Background: The diagnosis of amyloidosis is relevant in patients with monoclonal gammopathies (MG) and unexplained organ dysfunction, or in those with peripheral neuropathy or a family history of amyloidosis. Tissue diagnosis is essential to clinical evaluation but biopsy of involved viscera can be morbid and delay therapy. The abdominal fat pad aspirate (FPA) is a minimally invasive way to obtain a diagnostic specimen. The FPA is available for light microscopy (eg, Congo red staining, immunohistochemistry (IHC)) and electron microscopy (EM). At our center, we are referred 200 patients a year with MG as well as patients with neuropathy and family histories of amyloidosis. The FPA is performed by cytopathologists as part of the diagnostic evaluation on clinician request. All Congo red (CR) stained slides with controls are reviewed by a cytopathologist using polarized light and, on request, cases are also sent for transthyretin IHC or EM.

Design: This study is a retrospective review of our experience with FPA in regards to sensitivity, specificity, and predictive values. A true positive FPA is when the FPA is CR+ and the diagnosis is confirmed by other biopsy or by non-invasive testing, while a false positive is CR+ but the diagnosis not confirmed. A true negative is when the FPA is CR- and the diagnosis not confirmed, while a false negative is CR- but the diagnosis confirmed. We reviewed 136 consecutive FPAs plus the clinical and pathologic reports for this study.

Results: There were 133 patients (90M, 43W) with a median age of 61 years (range, 34–81); most were seen between 2000 and 2005. Of 109 CR+ FPA, 3 patients are still in evaluation and 106 have been evaluated. The diagnosis was confirmed in 85 including 63 with CR+ other biopsies and 22 with non-invasive testing and clinical confirmation (true positives), giving a positive predictive value of 80% (85/106). Of these, 75 had systemic AL, 7 had mutant transthyretin genes, 1 had secondary (AA) amyloid, 1 had a CR+ plasmacytoma associated with MG, and 1 (with CR+ kidney biopsy) could not be typed. In 21 patients the diagnosis was not confirmed (false positives): 12 not confirmed on non-invasive testing, 7 had CR- other biopsies, and 2 had negative EM. Of these 21, 19 had MG and 2 peripheral neuropathy without MG. There were 27 CR- FPA, all evaluable. Four had CR+ other biopsies (false negatives). Of the 23 true negatives, 2 had amyloid confined to soft-tissue plasmacytomas. The negative predictive value of FPA then is 85% (23/27). FPA were also analyzed by EM (n=8). Results were concordant with the CR stain (n=4 CR+, n=2 CR−), discordant with it (n=1 CR+ but EM negative) or were unsatisfactory (n=1).

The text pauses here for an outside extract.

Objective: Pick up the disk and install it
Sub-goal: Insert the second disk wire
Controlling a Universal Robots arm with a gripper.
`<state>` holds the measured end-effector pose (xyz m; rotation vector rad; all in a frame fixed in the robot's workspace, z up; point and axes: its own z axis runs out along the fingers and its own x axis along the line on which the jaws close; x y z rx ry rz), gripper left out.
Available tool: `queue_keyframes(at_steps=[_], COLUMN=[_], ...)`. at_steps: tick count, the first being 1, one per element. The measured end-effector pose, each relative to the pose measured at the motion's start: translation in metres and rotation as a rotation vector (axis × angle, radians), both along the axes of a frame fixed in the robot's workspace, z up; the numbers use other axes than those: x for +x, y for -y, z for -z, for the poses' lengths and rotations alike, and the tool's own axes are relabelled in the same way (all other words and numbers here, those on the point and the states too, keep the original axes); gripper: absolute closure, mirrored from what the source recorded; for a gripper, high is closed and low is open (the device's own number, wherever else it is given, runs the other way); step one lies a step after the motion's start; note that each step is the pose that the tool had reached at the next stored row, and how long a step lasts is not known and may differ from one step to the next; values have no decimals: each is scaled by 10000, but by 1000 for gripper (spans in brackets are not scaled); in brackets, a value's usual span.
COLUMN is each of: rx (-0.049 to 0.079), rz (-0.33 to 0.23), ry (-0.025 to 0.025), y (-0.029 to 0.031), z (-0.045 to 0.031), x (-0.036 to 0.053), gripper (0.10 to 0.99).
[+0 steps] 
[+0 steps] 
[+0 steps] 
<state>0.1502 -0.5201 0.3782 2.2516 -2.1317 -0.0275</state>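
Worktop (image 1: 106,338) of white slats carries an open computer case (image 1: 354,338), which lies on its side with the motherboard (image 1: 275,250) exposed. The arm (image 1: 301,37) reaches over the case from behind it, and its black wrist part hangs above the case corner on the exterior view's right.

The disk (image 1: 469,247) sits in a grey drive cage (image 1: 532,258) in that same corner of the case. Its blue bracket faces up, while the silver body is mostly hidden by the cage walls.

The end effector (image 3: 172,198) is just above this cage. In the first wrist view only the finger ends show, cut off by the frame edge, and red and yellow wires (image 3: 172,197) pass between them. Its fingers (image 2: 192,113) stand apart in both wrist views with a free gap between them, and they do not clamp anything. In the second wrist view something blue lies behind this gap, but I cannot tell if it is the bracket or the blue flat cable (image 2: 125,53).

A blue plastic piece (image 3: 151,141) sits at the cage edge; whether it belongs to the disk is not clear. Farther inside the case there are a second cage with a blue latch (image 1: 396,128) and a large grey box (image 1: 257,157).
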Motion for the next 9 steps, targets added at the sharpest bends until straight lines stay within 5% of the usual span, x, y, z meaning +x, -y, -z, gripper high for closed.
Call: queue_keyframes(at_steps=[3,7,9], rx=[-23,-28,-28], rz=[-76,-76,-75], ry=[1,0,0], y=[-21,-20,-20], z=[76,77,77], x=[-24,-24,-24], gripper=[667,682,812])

Conclusions: The sensitivity of FPA in this series is 95.5% (85/89) and the specificity 52.3% (23/44). The specificity is low because of the prevalence of amyloidosis in those suspected of it. Among those on whom FPA was performed, 80% had CR+ FPA, a rate much higher than at other centers. The utility of EM and organ biopsies as gold standards in equivocal cases is supported by our data; however, such approaches are not usually necessary given the sensitivity of the FPA. In sum, the FPA is a convenient and useful tool in the evaluation of patients suspected of amyloidosis.